À nos sœurs et frères catholiques
Pour les candidats à l’élection présidentielle, c’est le moment ou jamais de convaincre. En quête d’électeurs, certains chaussent leurs bottes à la rencontre des agriculteurs, d’autres vont visiter des usines, quelques-uns, enfin, cherchent à emporter l’adhésion des catholiques. Et l’extrême droite n’est pas en reste.
« Une partie de l’électorat catholique voit en Eric Zemmour un défenseur crédible de la France et de son héritage catholique », pouvait-on lire dans une enquête du journal La Croix en décembre dernier. Mais de quel héritage catholique parle-t-on ? L’accueil de l’étranger, par exemple, n’est-il pas un devoir réaffirmé par le Christ ? Que devient ce devoir lorsque ce candidat à l’élection présidentielle dit, le 21 janvier dernier au poste frontière de Menton à propos des associations d’aide aux migrants : « Ils agissent contre la survie de la France. Je considère que ce sont des ennemis. Ils seront traités comme des ennemis1 » ?
Faudrait-il, comme il le souhaite, emprisonner Cédric Herrou qui a accueilli chez lui ceux qui fuyaient la guerre et la faim et qui a fait reconnaître la fraternité comme un principe à valeur constitutionnelle « dont découle la liberté d’aider autrui sans considération de la régularité de son séjour sur le territoire national 2» ?

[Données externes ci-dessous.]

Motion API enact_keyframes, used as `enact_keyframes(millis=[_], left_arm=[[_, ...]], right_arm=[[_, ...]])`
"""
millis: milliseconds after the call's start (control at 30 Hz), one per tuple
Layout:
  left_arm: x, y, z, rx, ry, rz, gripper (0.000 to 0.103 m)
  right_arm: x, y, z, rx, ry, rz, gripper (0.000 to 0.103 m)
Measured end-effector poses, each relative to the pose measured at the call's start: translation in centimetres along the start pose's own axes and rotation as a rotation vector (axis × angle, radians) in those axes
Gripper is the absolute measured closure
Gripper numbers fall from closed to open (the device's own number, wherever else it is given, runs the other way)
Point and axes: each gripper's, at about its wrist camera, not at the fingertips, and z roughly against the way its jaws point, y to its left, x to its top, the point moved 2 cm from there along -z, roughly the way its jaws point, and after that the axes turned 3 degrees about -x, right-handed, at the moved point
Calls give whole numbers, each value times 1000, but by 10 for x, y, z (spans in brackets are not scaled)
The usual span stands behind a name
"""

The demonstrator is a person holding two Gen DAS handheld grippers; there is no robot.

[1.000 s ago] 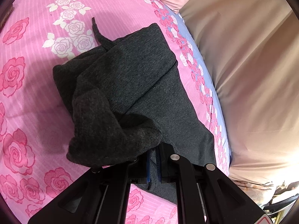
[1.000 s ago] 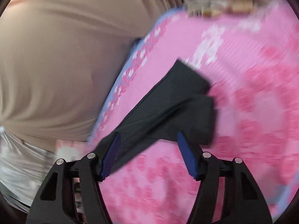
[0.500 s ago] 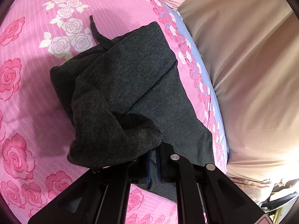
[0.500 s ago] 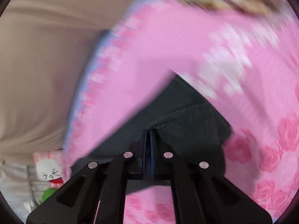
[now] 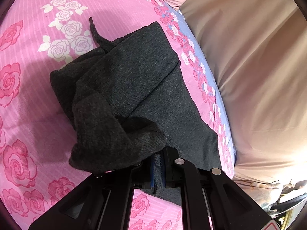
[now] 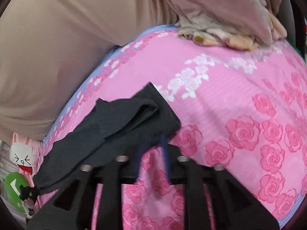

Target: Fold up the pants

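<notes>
Left wrist view: the left gripper [image 5: 157, 169] has its black fingers with blue pads [image 5: 152, 172] drawn close together, clamped on a fold of the dark grey knitted pants [image 5: 124, 88]. A ribbed cuff drapes over the left finger. The pants lie bunched and partly folded on the pink rose-patterned bedsheet [image 5: 34, 88], near its blue-edged border, with a beige satin cover [image 5: 259, 76] beyond that edge.

Right wrist view: the right gripper [image 6: 152, 153] is blurred, its jaws opening, the blue pads [image 6: 165, 153] standing a moderate gap apart. Only pink sheet shows between them; the pad tips reach the near edge of the dark pants [image 6: 119, 122], but whether they touch the cloth I cannot tell. The pants stretch from the pads toward the lower left, along the sheet's [image 6: 239, 99] border. A pale pink blanket [image 6: 220, 9] is heaped at the far end.
</notes>
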Motion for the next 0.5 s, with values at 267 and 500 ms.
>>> enact_keyframes(millis=[267, 500], left_arm=[[-5, -2, 2, 14, -2, 1, 94], [-31, -40, 14, 239, -96, -212, 94]], right_arm=[[-13, 54, -24, -266, -7, 497, 37], [-8, 65, -46, -220, 41, 542, 99]])
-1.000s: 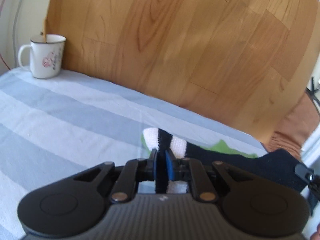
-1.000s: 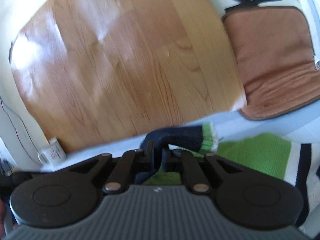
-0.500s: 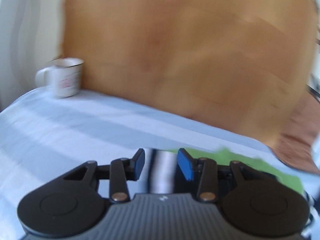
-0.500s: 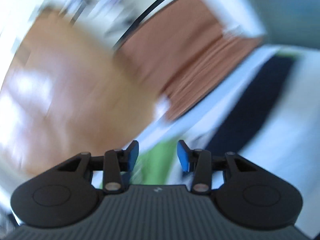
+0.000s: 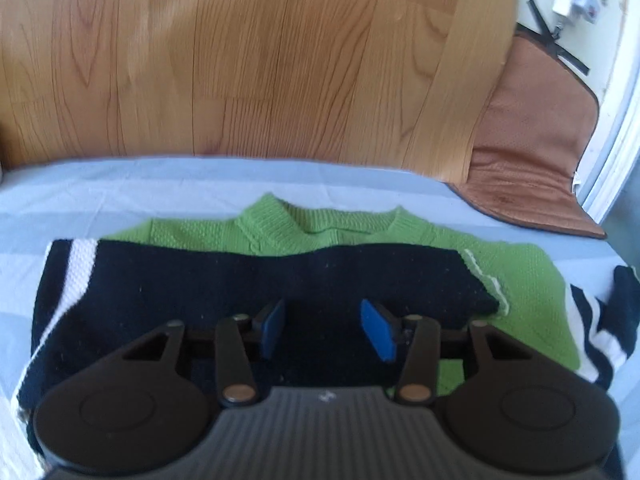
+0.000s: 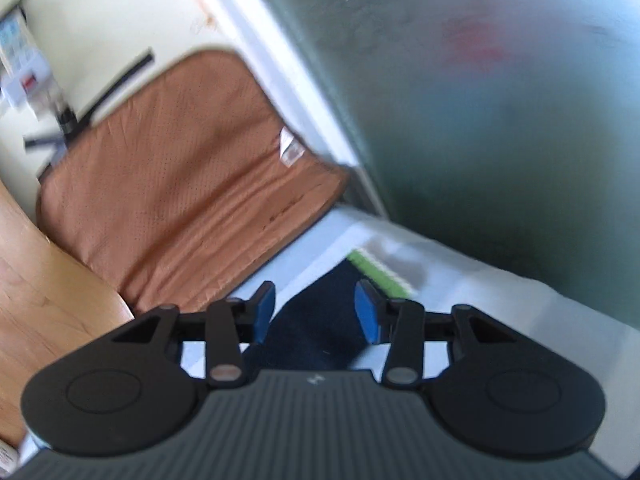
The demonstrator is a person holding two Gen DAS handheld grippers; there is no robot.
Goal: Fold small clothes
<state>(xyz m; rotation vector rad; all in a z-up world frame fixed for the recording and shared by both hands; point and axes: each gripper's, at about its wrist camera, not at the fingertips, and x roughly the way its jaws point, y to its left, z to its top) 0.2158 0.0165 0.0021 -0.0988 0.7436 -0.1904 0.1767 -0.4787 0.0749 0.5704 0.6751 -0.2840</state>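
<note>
A small knit sweater, green at the chest with navy and white stripes, lies on the striped blue-grey cloth. Its left sleeve, navy with a white band, is folded across the body. My left gripper is open and empty just above that folded sleeve. In the right wrist view the other navy sleeve, with a green cuff, lies stretched out on the cloth. My right gripper is open and empty above it.
A wooden board stands behind the cloth's far edge. A brown leather cushion sits at the back right and also shows in the right wrist view. A white frame with dark frosted glass stands to the right.
Both grippers were shut on the sleeves a second ago and have opened and let go. The left sleeve now lies folded across the body. The right gripper has swung right toward the other sleeve.
</note>
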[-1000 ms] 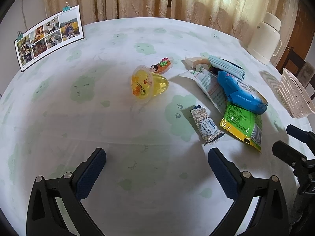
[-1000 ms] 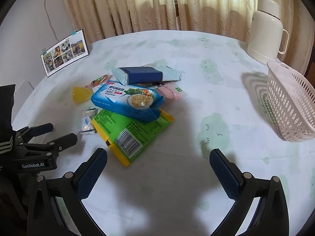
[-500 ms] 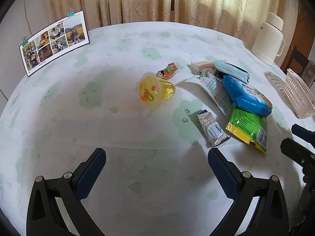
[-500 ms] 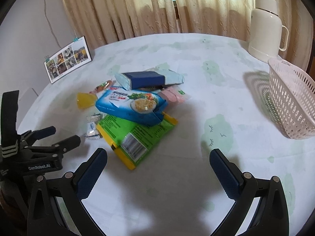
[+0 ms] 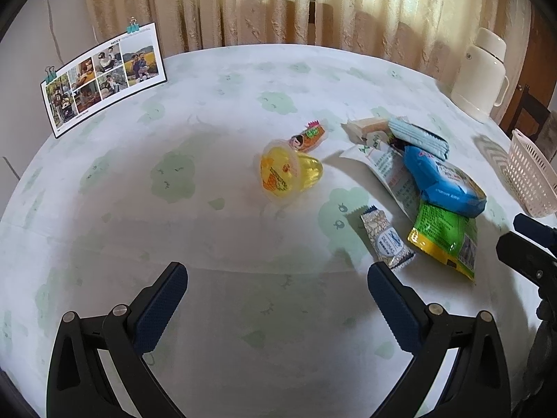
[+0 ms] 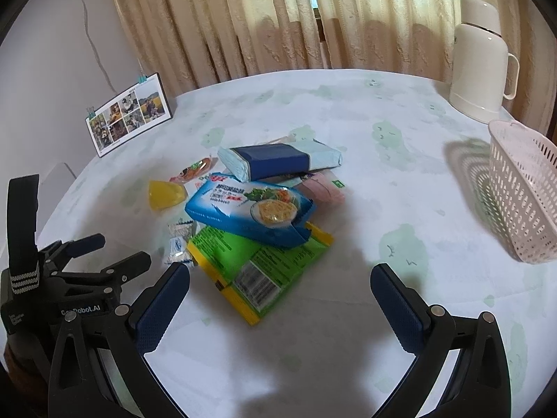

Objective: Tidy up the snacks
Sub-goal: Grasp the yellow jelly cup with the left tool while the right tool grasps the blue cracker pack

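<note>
A pile of snacks lies mid-table: a blue noodle pack (image 6: 250,209) on a green-and-yellow packet (image 6: 257,264), a blue-and-pale wrapped pack (image 6: 278,162) behind, a yellow jelly cup (image 5: 289,174), a small silver wrapper (image 5: 384,240) and a small red-green candy (image 5: 310,136). A white mesh basket (image 6: 522,191) stands at the right. My left gripper (image 5: 276,299) is open and empty, short of the jelly cup and the silver wrapper. My right gripper (image 6: 280,299) is open and empty, just short of the green packet.
A cream thermos jug (image 6: 482,59) stands at the back right. A photo card (image 5: 104,76) stands at the back left. Curtains hang behind the round table (image 5: 174,237). The left gripper shows at the left of the right wrist view (image 6: 104,254).
Both grippers have pulled back and risen a little, so the snacks look smaller and farther. Nothing was picked up; the snacks have not moved.
</note>
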`<state>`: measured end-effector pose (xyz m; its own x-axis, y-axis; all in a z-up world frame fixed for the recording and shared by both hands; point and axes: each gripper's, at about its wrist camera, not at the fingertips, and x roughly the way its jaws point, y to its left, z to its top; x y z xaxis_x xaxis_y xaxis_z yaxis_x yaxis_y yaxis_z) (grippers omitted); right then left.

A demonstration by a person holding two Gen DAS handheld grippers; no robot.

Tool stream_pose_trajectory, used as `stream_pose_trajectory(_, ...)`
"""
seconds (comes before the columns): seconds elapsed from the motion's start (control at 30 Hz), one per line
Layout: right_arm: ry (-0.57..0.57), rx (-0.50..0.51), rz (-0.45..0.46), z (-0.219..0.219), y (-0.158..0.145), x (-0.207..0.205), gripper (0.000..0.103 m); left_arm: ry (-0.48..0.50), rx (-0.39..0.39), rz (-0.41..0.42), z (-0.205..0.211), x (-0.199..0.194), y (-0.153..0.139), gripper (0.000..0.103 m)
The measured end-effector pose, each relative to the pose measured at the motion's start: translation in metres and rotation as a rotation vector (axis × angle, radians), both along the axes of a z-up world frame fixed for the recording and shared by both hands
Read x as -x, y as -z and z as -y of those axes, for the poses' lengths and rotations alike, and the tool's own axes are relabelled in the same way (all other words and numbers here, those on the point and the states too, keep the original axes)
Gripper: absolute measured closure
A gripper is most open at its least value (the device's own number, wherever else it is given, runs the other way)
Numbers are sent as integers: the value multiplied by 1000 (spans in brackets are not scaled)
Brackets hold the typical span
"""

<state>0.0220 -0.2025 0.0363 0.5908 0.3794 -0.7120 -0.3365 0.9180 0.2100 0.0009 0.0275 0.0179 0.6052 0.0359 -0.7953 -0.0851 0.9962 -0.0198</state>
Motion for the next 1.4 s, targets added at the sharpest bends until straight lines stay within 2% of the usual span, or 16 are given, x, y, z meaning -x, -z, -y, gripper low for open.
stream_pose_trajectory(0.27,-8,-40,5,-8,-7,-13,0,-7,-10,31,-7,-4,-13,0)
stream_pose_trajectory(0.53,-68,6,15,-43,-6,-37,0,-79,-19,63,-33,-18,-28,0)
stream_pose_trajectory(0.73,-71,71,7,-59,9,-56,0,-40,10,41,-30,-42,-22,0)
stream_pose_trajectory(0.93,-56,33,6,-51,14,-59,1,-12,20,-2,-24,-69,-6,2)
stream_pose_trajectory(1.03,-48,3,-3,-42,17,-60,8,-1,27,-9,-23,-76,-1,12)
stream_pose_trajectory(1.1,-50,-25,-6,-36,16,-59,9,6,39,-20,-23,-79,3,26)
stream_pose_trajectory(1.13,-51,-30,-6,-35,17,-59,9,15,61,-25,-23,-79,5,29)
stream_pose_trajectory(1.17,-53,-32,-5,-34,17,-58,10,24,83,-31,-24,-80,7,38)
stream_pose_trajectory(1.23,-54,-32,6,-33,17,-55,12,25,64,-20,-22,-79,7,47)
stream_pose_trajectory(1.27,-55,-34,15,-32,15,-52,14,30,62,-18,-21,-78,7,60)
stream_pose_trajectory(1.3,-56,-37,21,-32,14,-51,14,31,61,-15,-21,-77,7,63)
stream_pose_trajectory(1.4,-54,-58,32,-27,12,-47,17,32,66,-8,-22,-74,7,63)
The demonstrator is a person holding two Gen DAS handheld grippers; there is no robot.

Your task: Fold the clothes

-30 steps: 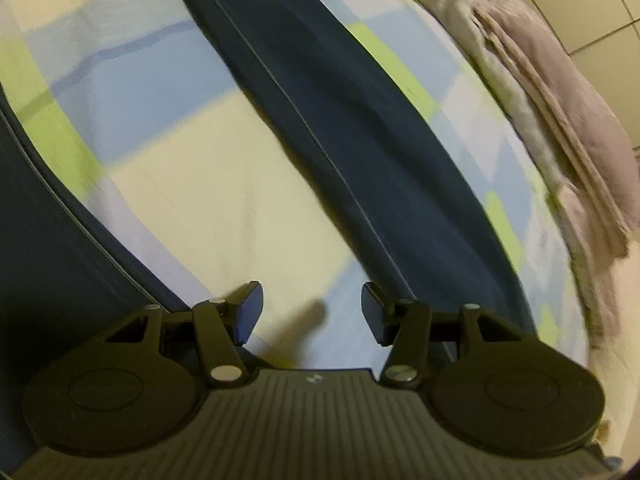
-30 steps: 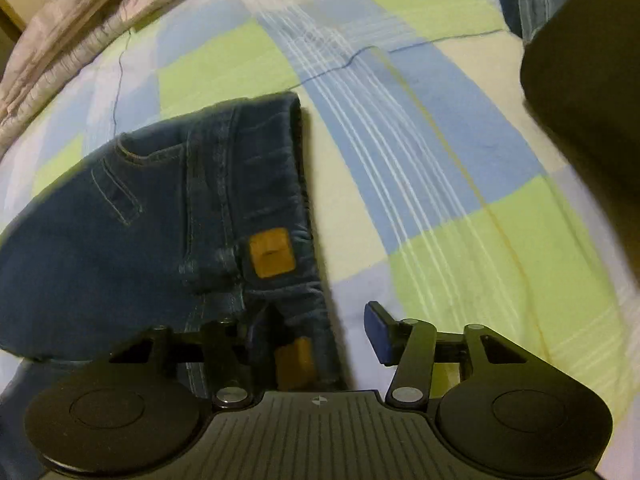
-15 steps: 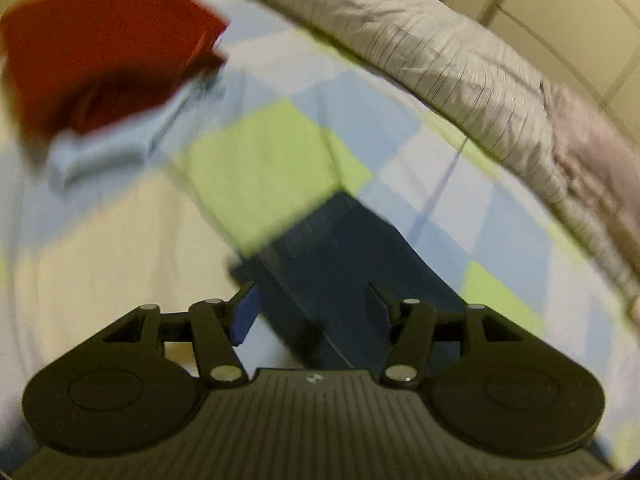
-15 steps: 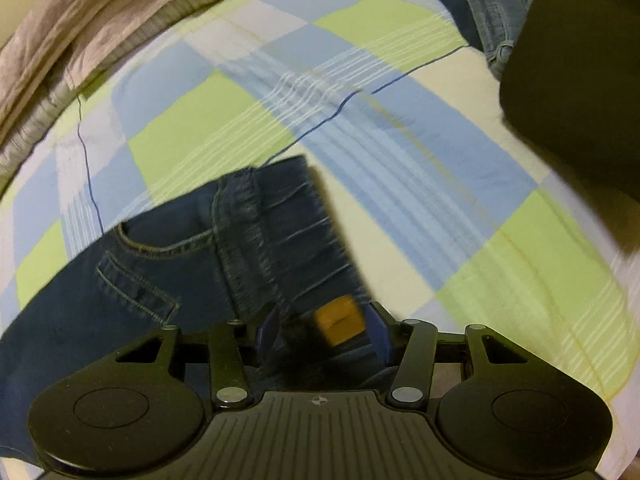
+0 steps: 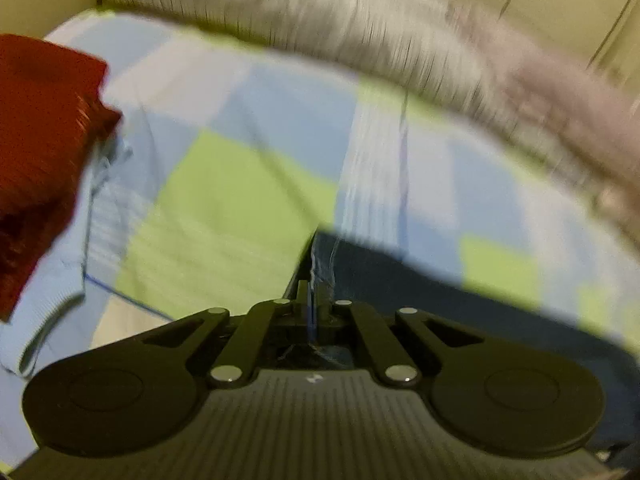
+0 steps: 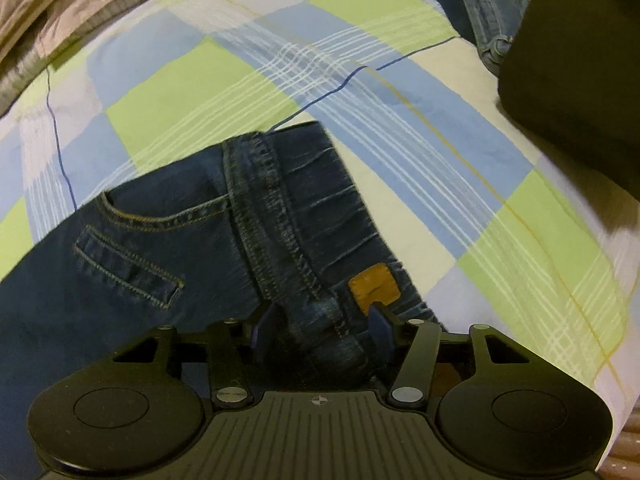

De quel héritage catholique parle-t-on, quand on condamne les gestes d’humanité les plus élémentaires, quand on oublie la parabole du bon Samaritain où Jésus précise qui est notre prochain et en quoi ceci concerne la vie éternelle, quand on rejette ceux à qui le Christ s’est identifié : « J’étais un étranger et vous m’avez accueilli » ?
N’entendons-nous pas l’avertissement solennel du pape François: « Ou bien nous sommes frères, ou bien tout s’écroule. Et ce n’est pas une expression purement littéraire de tragédie, non, c’est la vérité ! Ou bien nous sommes frères, ou bien tout s’écroule […] Le chemin de la fraternité est long, c’est un parcours difficile, mais elle est l’ancre de salut pour l’humanité3 » ?
Chrétiens et citoyens, pouvons-nous rester silencieux devant ce qui, sous couvert de le préserver, dénature l’héritage catholique jusqu’à menacer profondément l’avenir de notre société ?
Et vous, sœurs et frères dans la foi qui soutenez le programme de M. Zemmour ou celui de Mme Le Pen, vous qui êtes sensibles aux propos de M. Ciotti ou d’autres personnes, pouvez-vous dire à vos candidats que vous souhaitez que notre pays reste une terre ouverte à ceux que l’impératif de survie a contraints à l’exil ?
Pouvez-vous leur dire, finalement, qu’être catholique, c’est avoir l’accueil en héritage ?
1Franceinfo avec AFP.
2Loi du 10 septembre 2018 pour une immigration maîtrisée, un droit d’asile effectif et une intégration réussie.
3Message pour la Journée internationale de la fraternité humaine, le 4 février 2022.